Exercise goal> Nothing but the lines holding the string "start" should appear in the answer. Copy them from the entries.
"""
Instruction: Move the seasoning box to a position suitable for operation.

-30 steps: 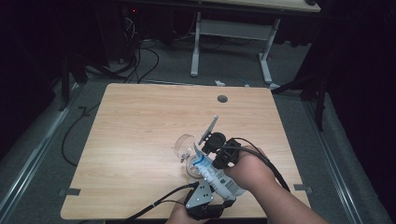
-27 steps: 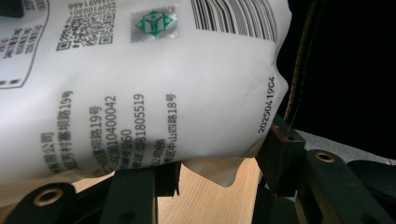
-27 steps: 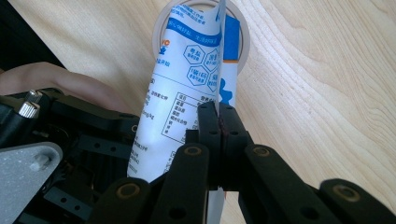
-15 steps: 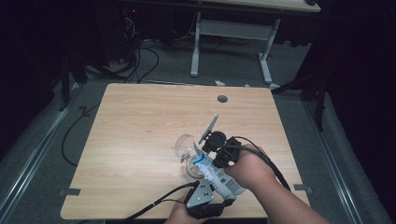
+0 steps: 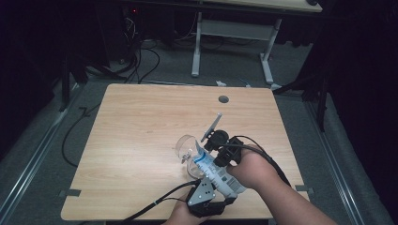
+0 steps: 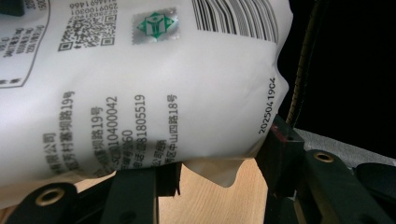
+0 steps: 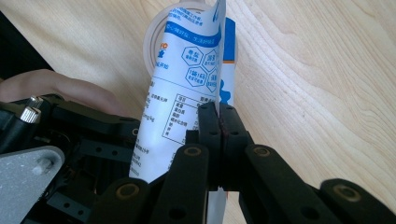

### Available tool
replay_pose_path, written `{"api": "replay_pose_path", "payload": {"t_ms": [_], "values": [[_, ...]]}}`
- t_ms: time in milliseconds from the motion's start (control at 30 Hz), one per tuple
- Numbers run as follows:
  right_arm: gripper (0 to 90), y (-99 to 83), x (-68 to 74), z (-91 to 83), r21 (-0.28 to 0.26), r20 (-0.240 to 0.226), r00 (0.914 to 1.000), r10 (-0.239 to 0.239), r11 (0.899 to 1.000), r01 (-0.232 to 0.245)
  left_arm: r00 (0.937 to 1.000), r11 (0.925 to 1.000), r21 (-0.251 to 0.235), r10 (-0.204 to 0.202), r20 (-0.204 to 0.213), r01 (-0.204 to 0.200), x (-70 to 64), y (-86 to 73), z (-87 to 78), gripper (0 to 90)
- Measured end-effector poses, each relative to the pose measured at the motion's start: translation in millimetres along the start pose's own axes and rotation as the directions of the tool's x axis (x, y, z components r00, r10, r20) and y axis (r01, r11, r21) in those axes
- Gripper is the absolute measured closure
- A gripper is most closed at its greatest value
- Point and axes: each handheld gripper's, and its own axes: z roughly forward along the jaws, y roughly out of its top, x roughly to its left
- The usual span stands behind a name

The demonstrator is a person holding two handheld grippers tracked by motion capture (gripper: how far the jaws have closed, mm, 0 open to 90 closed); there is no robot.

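left tongs (image 5: 202, 176) at the near bench edge pinch the bulging white printed pouch (image 5: 220, 176), soft matte plastic with a barcode. right tongs (image 5: 199, 153), pressed together on the pouch's flat blue-and-white top edge, hold it tilted over a clear round cup (image 5: 186, 146) lying on the bench (image 5: 141, 126), pale wood grain, rounded corners, cable hole (image 5: 223, 99). beyond: grey floor, black cables (image 5: 136, 61), white desk legs (image 5: 197, 44), dark room.

Left gripper (image 5: 202, 180) at table's near edge, held from below by left hand (image 5: 180, 216), jaws apart around white pouch (image 6: 140, 84). Right gripper (image 5: 202, 149) angled toward left across it, right hand (image 5: 251, 168) behind, forearm entering from lower right; jaws pinched on pouch edge.
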Motion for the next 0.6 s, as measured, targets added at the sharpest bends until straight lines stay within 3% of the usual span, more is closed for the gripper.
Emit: {"api": "replay_pose_path", "payload": {"t_ms": [233,600], "values": [[90.0,0.7,1.3,0.6,0.012,0.022,0.9998,0.002,1.000,-0.002,0.9999,0.9999,-0.003,-0.011,0.006,0.011,0.0,0.5,1.5,55.8],[90.0,0.9,-1.3,-0.3,0.003,-0.005,0.9999,-0.010,1.000,0.010,1.0000,1.0000,-0.009,-0.003,-0.002,0.003,-1.1,0.9,0.4,55.9]]}}
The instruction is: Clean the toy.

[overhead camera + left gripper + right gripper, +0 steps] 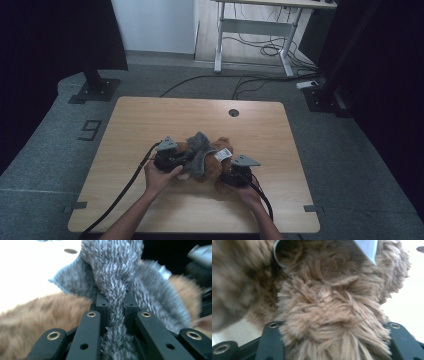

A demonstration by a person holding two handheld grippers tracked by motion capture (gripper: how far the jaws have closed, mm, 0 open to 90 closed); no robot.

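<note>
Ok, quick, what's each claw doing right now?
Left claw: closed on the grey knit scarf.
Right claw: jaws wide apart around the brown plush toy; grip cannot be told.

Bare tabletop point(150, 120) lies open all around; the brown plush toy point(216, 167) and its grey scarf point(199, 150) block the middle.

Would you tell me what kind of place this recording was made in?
Probably a lab or recording studio: a bare wooden table on grey carpet, black stands at the sides, and loose cables under a desk behind.
</note>
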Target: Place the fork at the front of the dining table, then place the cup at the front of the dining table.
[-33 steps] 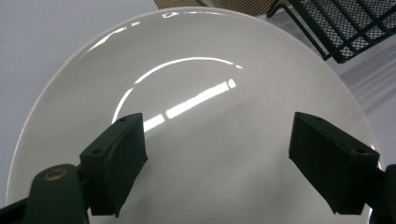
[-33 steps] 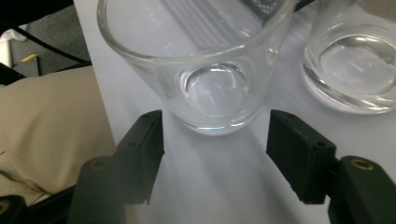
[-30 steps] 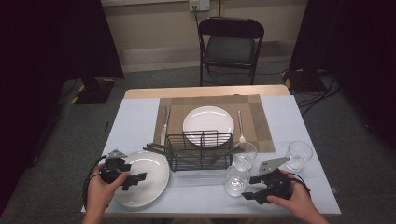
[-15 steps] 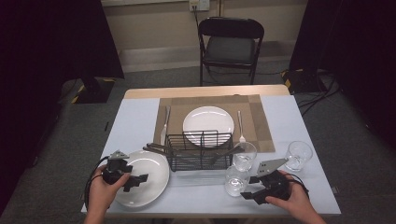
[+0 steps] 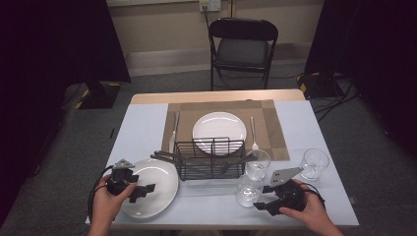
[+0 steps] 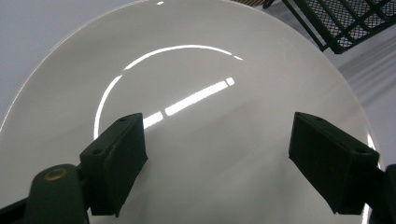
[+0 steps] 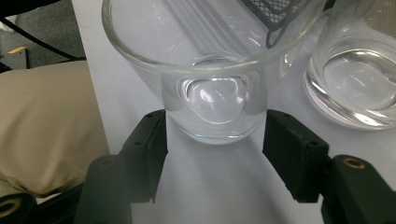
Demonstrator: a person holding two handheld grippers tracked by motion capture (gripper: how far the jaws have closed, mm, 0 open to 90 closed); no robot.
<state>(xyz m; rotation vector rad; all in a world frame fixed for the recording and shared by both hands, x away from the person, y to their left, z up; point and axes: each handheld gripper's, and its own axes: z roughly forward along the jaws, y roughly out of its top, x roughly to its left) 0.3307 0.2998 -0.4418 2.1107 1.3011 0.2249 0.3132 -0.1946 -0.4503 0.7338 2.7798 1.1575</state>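
Observation:
A clear glass (image 7: 212,105) stands on the white table, and my right gripper (image 7: 215,140) is open with one jaw close on each side of its base. In the high view this glass (image 5: 245,191) is at the front right, just left of the right gripper (image 5: 261,198). Over a large white plate (image 6: 196,70) my left gripper (image 6: 215,140) hovers open with nothing between its jaws. The high view shows that plate (image 5: 157,179) at the front left under the left gripper (image 5: 141,191).
A black wire basket (image 5: 211,158) with utensils sits mid-table. Two more glasses (image 5: 257,164) (image 5: 314,163) stand to its right. Behind it, a woven placemat (image 5: 275,129) carries a white plate (image 5: 219,127), a fork (image 5: 253,129) and a knife (image 5: 173,132). A folding chair (image 5: 243,49) stands beyond the table.

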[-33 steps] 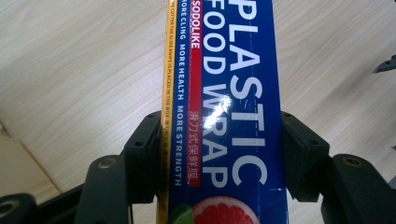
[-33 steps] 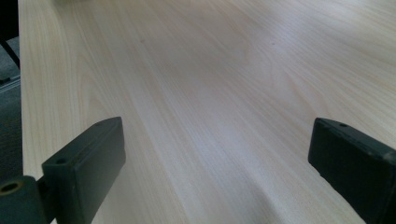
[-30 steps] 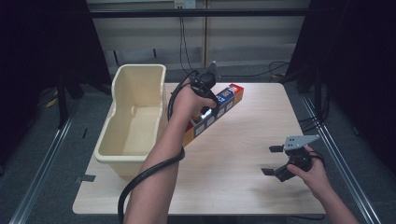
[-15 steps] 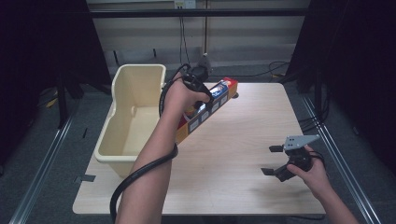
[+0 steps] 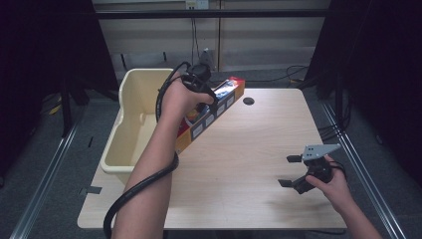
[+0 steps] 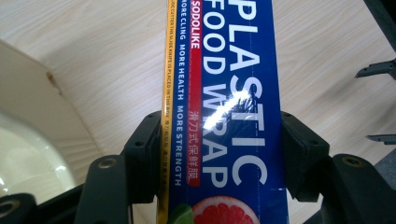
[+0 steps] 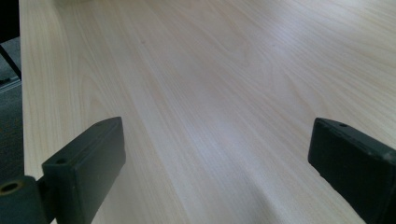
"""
Expected answer>
- t_ms: time in milliseconds from the motion's start (control at 30 Hz), one per tuple
- Measured end-effector poses, each relative to the pose measured at the motion's start: translation in millimetres along the start pose's own axes and rotation as the directions of the tool's x axis (x, y, z components r00, r10, r20) and y axis (r01, r11, r21) in those axes

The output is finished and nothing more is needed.